* _Aim of the task_: All that should come back is the lines of the data below from the one containing "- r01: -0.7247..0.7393" to the one containing "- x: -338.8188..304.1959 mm", inclusive, exactly as they stand.
====
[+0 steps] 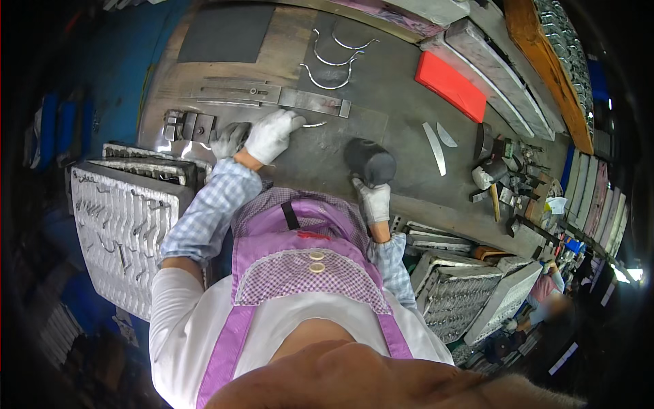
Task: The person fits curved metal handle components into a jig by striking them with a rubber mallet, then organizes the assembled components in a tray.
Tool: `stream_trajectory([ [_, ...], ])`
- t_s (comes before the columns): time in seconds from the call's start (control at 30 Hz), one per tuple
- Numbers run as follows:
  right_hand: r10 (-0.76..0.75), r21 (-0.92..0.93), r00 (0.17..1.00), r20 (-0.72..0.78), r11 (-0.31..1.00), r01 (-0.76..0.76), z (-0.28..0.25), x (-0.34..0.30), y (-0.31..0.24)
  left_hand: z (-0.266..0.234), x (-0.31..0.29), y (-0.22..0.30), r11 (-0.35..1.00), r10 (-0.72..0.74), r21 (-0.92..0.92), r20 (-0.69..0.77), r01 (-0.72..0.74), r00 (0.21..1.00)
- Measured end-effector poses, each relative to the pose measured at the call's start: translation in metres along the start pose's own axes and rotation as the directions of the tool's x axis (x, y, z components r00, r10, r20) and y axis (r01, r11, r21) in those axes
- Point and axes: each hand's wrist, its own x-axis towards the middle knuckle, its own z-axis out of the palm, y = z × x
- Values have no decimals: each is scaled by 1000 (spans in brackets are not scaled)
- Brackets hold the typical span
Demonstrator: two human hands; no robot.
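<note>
My left hand (271,138), in a white glove, is closed over the workbench. The bright tip of a thin metal piece (314,125) sticks out to the right of its fingers; the rest is hidden. A grey crumpled thing (229,139), perhaps a glove, lies against that hand's left side. Beside it sits a small metal block fixture (189,127). My right hand (375,202), also white-gloved, is wrapped round a mallet whose black head (371,162) is over the bench top. Just beyond my left hand lies a long flat metal bar (310,102).
Curved metal rods (332,83) lie at the far side. A red block (451,85) and two pale blade-shaped pieces (434,148) are to the right, before a pile of hand tools (504,174). Racks of metal parts (122,221) stand near left, others (458,300) near right.
</note>
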Motion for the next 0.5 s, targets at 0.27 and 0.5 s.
stream_trajectory([
  [0.27,-268,-255,961,-66,936,243,5,-2,3,-2,3,14,998,24,58,-30,-22,999],
  [0.5,-273,-345,961,-42,907,242,1,6,28,-3,4,4,968,78,209,275,-139,958],
])
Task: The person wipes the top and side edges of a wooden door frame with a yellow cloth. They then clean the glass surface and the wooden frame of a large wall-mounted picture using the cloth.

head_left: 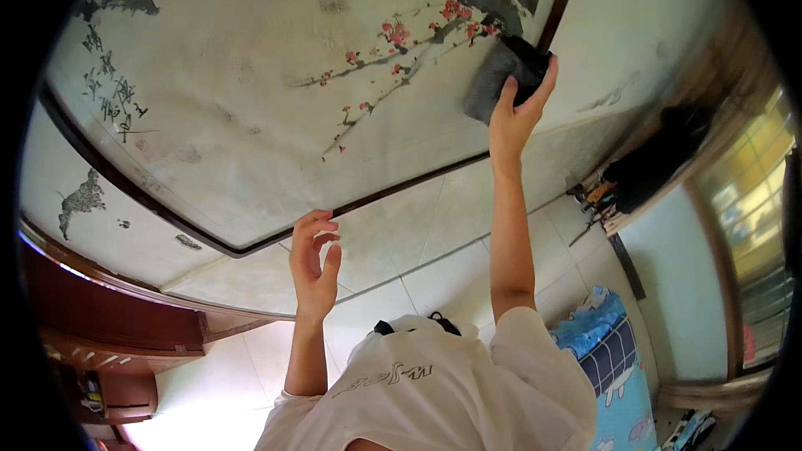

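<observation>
A large framed painting [251, 58] of dark branches with red blossoms covers the wall before me. My right hand [516, 117] grips a grey and black cleaning pad [491, 83], fuzzy on its grey side, at the painting's right part, next to the dark frame [401, 192]. The thumb lies over the pad, and the other fingers are round its black side. Whether the pad is a cloth or a sponge, I cannot tell. Holding nothing, my left hand [314, 266] is raised near the frame's lower edge, its fingers loosely bent and apart.
Pale tiles [443, 284] run along the lower wall and floor. A bed with blue patterned bedding [614, 359] stands at the lower right. Black cloth [664, 159] hangs above small items beside a window [756, 200]. Dark red wooden furniture [109, 309] is at the left.
</observation>
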A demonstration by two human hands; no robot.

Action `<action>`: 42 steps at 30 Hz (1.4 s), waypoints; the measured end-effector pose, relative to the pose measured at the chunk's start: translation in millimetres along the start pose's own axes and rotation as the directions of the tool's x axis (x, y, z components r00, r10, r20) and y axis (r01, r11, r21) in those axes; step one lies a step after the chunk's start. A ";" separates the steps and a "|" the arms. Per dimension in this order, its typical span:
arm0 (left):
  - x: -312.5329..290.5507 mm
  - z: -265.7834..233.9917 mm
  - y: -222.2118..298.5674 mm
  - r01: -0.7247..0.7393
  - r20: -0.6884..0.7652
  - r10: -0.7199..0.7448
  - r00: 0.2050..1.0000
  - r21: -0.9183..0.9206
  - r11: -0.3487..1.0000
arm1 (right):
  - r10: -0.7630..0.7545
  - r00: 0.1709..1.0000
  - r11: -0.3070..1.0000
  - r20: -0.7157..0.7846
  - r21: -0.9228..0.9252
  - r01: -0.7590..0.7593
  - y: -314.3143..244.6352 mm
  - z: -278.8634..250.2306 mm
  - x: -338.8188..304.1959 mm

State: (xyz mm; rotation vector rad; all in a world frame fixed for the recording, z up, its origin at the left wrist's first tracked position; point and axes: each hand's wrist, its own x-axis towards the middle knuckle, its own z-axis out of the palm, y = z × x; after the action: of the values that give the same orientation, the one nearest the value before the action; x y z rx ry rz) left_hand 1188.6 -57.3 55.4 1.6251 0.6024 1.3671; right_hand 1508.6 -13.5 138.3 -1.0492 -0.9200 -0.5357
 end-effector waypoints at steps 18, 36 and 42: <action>38.0 5.2 6.2 -0.184 -0.191 0.428 0.883 0.699 0.691 | -0.529 0.822 0.849 -0.211 -0.156 0.505 -14.2 39.4 198.0; 80.1 7.5 -7.8 0.023 -0.231 0.386 0.893 0.881 0.473 | -0.606 0.793 0.795 0.069 0.014 0.606 -136.2 91.5 254.9; 75.1 0.0 -8.8 0.087 -0.261 0.356 0.897 0.895 0.438 | -0.756 0.624 0.630 0.200 -0.040 0.776 -143.2 136.3 118.1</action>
State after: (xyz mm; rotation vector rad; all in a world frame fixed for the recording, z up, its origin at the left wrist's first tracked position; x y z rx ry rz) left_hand 1210.5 8.3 85.9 2.2351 1.7484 1.6537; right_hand 1411.0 53.6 335.7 -0.7662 -1.5160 -1.2564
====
* _Output_:
  - r01: -0.7247..0.7393
  - r20: -0.6884..0.7652
  - r10: -0.7199..0.7448
  - r00: 0.2050..1.0000
  - r21: -0.9183..0.9206
  - r11: -0.3487..1.0000
arm1 (right):
  - r10: -0.7630..0.7545
  - r00: 0.1709..1.0000
  - r11: -0.3070..1.0000
  - r20: -0.7157..0.7846
  - r21: -0.9228..0.9252
  - r01: -0.7590..0.7593
  - y: -314.3143..244.6352 mm
  - z: -278.8634..250.2306 mm
  - x: -338.8188..304.1959 mm

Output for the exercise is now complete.